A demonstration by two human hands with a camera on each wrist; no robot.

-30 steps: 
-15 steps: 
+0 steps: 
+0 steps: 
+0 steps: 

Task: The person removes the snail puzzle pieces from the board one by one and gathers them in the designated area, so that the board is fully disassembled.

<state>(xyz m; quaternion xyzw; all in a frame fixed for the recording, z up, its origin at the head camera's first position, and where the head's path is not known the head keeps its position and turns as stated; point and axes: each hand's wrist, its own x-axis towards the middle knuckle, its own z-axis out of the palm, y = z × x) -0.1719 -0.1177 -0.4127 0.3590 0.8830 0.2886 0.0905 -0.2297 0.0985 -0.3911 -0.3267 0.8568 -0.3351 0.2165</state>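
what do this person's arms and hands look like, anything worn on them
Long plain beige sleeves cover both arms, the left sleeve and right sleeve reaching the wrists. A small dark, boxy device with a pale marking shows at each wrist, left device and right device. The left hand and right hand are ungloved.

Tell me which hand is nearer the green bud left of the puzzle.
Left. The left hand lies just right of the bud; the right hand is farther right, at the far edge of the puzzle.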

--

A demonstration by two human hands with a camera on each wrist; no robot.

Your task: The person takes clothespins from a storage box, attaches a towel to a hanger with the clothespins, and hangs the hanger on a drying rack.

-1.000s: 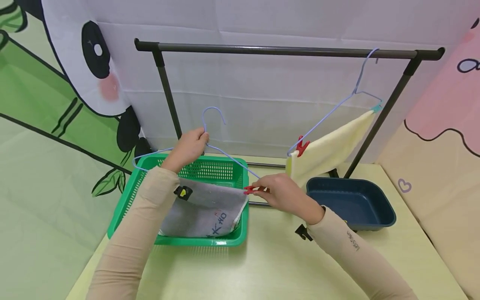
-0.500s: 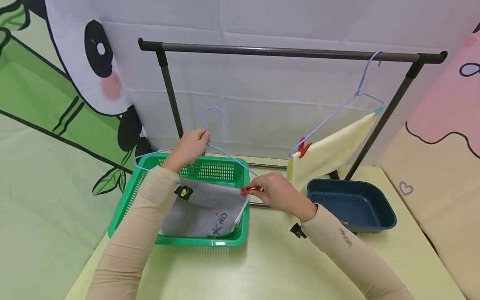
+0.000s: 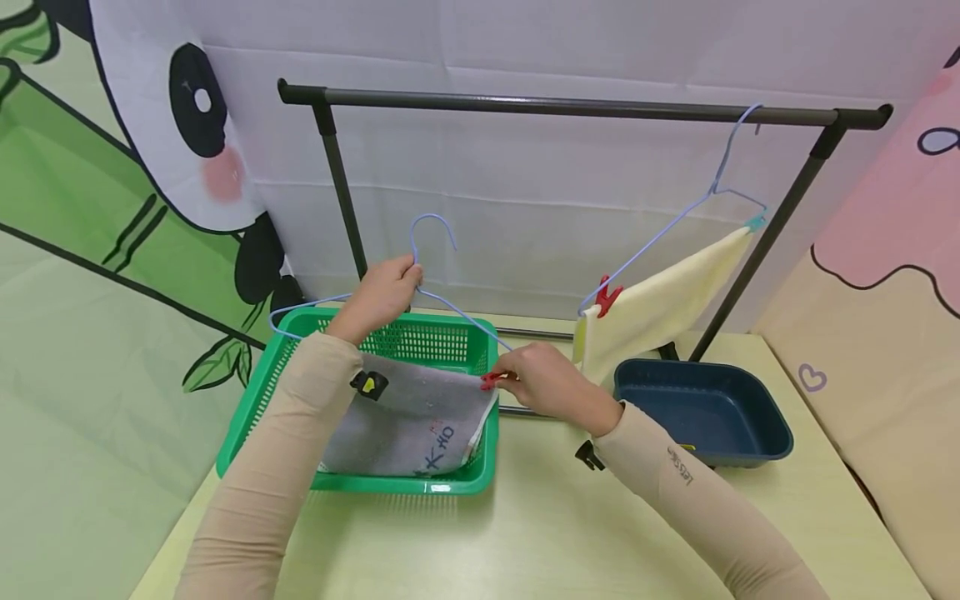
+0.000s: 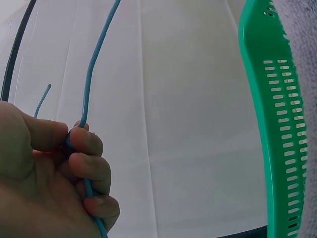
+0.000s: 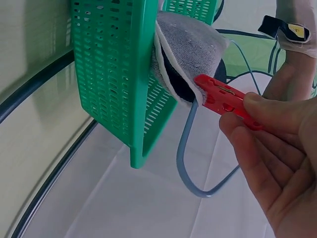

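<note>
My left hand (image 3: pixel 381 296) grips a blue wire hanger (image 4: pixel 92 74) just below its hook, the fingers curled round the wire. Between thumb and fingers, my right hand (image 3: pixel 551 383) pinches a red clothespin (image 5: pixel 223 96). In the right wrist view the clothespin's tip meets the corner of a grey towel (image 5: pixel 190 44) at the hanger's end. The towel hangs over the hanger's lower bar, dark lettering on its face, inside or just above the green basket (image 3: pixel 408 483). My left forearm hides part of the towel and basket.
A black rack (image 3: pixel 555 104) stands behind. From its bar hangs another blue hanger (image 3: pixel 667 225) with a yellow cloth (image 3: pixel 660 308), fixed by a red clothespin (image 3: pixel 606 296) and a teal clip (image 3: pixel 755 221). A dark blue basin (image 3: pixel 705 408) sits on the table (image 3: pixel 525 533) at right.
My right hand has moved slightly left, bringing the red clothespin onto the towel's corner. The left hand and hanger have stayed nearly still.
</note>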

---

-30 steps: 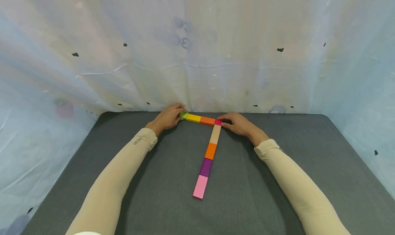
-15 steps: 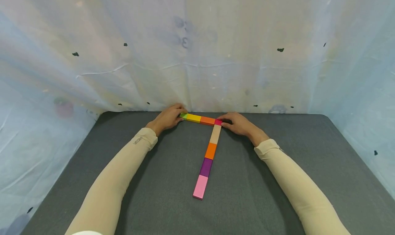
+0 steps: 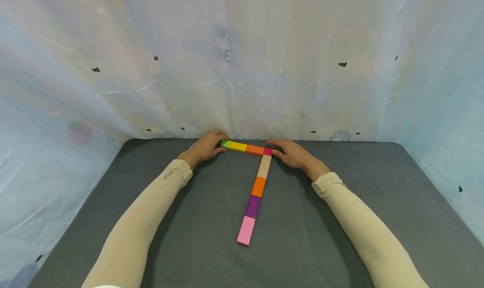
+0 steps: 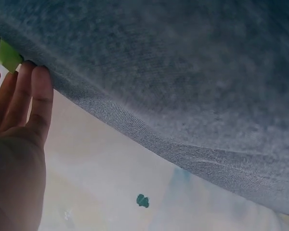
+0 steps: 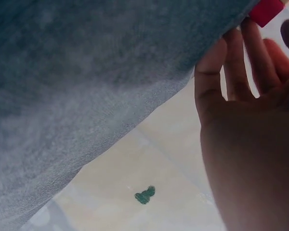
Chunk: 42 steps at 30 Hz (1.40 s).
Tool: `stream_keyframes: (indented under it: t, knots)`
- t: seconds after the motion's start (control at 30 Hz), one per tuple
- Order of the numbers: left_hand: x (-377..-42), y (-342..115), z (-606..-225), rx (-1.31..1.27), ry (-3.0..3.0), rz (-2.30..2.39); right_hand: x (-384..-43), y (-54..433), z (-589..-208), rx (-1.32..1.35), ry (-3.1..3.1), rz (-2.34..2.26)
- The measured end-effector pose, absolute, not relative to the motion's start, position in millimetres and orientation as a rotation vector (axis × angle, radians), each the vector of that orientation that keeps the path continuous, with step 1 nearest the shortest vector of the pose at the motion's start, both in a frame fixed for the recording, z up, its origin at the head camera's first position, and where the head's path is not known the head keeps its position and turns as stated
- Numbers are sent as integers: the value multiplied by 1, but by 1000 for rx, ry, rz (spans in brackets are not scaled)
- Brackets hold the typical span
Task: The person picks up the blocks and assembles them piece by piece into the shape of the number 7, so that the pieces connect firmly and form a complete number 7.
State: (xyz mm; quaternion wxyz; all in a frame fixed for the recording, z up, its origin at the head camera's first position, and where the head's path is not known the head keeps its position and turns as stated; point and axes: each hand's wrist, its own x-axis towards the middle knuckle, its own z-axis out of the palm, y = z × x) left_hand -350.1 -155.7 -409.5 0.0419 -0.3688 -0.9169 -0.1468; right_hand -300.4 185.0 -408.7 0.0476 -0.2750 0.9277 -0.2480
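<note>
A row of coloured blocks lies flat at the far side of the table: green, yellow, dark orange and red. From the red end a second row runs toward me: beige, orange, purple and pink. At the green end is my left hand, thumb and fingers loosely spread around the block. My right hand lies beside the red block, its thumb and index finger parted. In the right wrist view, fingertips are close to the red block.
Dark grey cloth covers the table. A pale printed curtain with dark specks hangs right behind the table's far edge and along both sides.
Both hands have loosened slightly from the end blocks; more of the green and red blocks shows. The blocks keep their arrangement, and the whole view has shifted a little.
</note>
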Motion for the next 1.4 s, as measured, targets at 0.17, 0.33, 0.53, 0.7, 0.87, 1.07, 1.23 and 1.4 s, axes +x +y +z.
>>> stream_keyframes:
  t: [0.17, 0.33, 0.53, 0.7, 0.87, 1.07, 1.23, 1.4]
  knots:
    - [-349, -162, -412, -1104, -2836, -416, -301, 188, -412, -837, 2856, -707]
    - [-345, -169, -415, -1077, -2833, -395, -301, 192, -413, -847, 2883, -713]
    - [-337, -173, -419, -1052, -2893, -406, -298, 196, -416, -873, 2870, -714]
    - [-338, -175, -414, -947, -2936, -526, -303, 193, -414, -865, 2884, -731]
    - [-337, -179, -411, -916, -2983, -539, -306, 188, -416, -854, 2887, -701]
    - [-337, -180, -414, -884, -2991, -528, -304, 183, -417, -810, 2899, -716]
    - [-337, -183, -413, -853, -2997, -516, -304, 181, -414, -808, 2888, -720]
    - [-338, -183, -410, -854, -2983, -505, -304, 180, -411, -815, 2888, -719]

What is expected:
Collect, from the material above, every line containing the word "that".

Answer to this problem:
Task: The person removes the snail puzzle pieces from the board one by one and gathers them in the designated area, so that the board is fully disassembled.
- The measured end-effector pose, absolute, not relative to the motion's start, position in millimetres and orientation as a rotation vector (axis × angle, radians), each the vector of that orientation that keeps the path continuous, with step 1 nearest the shortest vector of the pose at the motion's start, both in a frame fixed for the recording, z up, its origin at the head camera's first position, and where the head's path is not known the head keeps its position and turns as stated
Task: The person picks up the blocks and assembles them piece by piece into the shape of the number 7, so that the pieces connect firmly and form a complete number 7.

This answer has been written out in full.